Snatched


MEDIUM RARE

Jullie Y. Daza

Our health care system has long been a patient lying in wait for a doctor with an Rx for a cheap instant cure. With shortages left and right, forever and ever, of nurses (at present count, 106,000, compared to the six million needed by the world), doctors (67,000), and med techs, pharmacists, lab assistants, etc. in the thousands more. Not to mention a lack of clinics, hospitals, hospices. And not only in the NCR but also throughout the islands and unreachable hamlets.

Remember what the smiling Dr. Johnny Flavier said when he became a senator? “Bawal magkasakit” – you’re not allowed to get sick. Health is wealth, or put another way, medical care can be costly.

Name one government agency that has taken care of children by snatching them from the jaws of death – and doing so without a budget – for the last 20 years.

The children of Child Haus are blessed because they have “Mader” Ricky Reyes, who was not born to be a mother but whose devotion to his mother led him to catch sick children by giving them a temporary home while they undergo treatment at Philippine General Hospital. The children’s ward of PGH, after all, is the cradle of Child Haus, where it was conceived.

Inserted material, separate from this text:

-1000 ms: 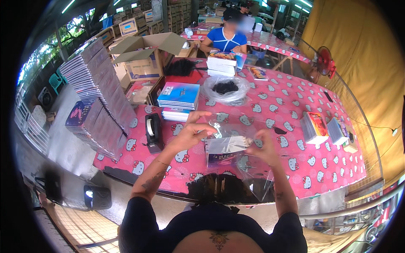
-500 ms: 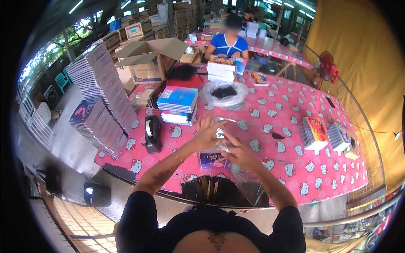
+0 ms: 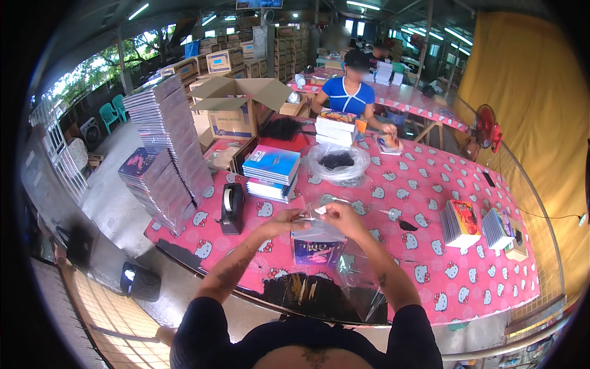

Child Haus is not a hospital, it’s a dormitory in Manila and Quezon City for children who reside outside Metro Manila. Mader’s friends, again for the last 20 years, have been donating food, cooking oil, sugar, salt, flour, soap, drinking water, fuel, cash to keep the mission going, without skipping a beat. The mothers clean and wash. Nurses are on duty 24/7 and a doctor is a phone call away.

Tomorrow, donors and sponsors will toast the “veterans” of Child Haus at a party at SM MOA. The extremely low mortality rate is reason to celebrate, the high survivor rate is a reward without equal in human terms and words.

My wish is for Child Haus to inspire a sisterhood of comfort-and-care facilities, this time for adults and the elderly, such as nursing homes, respite care, palliative care. We need hospitals, sure, but if VP Sara Duterte could give Davao City a palliative care center that impressed the unshakable Rep. Joey Salceda, why not build more, more?